→ The task: In the material below, find the line containing "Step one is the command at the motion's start" and the line containing "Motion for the", then reproduce exactly both of them and every line between, and nothing else.

[Opening Provided data section]

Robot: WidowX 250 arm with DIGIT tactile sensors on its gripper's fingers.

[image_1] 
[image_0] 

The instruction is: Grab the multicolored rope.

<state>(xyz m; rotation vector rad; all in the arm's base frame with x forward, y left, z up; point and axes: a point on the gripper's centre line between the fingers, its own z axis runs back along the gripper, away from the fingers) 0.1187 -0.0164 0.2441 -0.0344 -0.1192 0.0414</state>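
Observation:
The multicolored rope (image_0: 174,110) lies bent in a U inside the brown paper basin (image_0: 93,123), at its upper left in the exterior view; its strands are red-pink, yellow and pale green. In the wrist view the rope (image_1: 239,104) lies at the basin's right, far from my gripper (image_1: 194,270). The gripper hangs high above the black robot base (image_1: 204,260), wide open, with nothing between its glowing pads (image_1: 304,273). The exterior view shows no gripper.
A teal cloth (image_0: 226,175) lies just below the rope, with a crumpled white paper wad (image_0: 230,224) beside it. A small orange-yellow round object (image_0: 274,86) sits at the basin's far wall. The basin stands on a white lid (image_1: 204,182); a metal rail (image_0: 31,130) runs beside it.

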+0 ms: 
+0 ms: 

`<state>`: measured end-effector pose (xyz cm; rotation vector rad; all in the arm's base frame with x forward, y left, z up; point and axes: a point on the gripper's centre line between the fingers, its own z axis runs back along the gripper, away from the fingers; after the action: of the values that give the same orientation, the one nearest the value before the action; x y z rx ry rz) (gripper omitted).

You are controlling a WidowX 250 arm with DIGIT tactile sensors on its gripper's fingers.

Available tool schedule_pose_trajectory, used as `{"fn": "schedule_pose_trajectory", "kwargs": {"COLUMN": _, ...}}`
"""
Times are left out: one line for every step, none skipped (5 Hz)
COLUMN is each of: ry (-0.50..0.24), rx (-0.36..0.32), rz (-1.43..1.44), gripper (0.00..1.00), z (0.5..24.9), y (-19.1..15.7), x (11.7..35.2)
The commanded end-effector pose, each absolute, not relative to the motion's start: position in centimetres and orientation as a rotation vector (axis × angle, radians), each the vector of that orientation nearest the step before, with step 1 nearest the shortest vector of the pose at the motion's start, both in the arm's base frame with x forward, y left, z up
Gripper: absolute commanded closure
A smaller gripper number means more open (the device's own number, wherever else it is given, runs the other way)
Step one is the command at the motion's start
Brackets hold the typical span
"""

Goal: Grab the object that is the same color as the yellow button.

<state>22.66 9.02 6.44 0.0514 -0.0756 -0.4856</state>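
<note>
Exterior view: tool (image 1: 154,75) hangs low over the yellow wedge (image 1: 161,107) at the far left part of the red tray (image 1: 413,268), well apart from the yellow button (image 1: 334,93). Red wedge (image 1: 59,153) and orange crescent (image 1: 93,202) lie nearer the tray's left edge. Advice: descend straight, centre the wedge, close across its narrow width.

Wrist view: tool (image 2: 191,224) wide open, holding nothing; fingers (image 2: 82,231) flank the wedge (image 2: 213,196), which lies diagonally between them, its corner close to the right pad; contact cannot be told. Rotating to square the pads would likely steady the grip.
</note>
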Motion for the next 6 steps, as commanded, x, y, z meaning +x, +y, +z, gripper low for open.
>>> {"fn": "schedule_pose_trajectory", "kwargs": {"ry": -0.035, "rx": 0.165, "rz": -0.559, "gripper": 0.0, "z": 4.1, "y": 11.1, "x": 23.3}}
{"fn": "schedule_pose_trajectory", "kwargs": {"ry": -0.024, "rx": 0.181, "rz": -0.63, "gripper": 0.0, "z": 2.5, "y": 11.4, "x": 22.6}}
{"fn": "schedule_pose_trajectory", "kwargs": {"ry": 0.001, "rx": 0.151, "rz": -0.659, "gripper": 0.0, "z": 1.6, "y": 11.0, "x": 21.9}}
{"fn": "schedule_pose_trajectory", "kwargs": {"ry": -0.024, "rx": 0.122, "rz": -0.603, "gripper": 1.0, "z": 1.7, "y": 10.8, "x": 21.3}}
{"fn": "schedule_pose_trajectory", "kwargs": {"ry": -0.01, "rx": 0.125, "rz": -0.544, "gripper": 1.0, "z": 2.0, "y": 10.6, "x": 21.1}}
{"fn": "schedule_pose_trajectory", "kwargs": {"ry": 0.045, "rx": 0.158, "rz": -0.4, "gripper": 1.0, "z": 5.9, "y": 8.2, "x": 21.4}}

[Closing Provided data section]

→ Output of the exercise:
Step one is the command at the motion's start
Brackets hold the typical span
"""

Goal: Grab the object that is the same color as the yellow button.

<state>22.66 9.02 6.44 0.0514 -0.0756 -0.4856</state>
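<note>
Exterior view: tool (image 1: 154,75) hangs low over the yellow wedge (image 1: 161,107) at the far left part of the red tray (image 1: 413,268), well apart from the yellow button (image 1: 334,93). Red wedge (image 1: 59,153) and orange crescent (image 1: 93,202) lie nearer the tray's left edge. Advice: descend straight, centre the wedge, close across its narrow width.

Wrist view: tool (image 2: 191,224) wide open, holding nothing; fingers (image 2: 82,231) flank the wedge (image 2: 213,196), which lies diagonally between them, its corner close to the right pad; contact cannot be told. Rotating to square the pads would likely steady the grip.
</note>
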Motion for the next 6 steps, as commanded, x, y, z meaning +x, +y, +z, gripper low for open.

No further output is required for this exercise.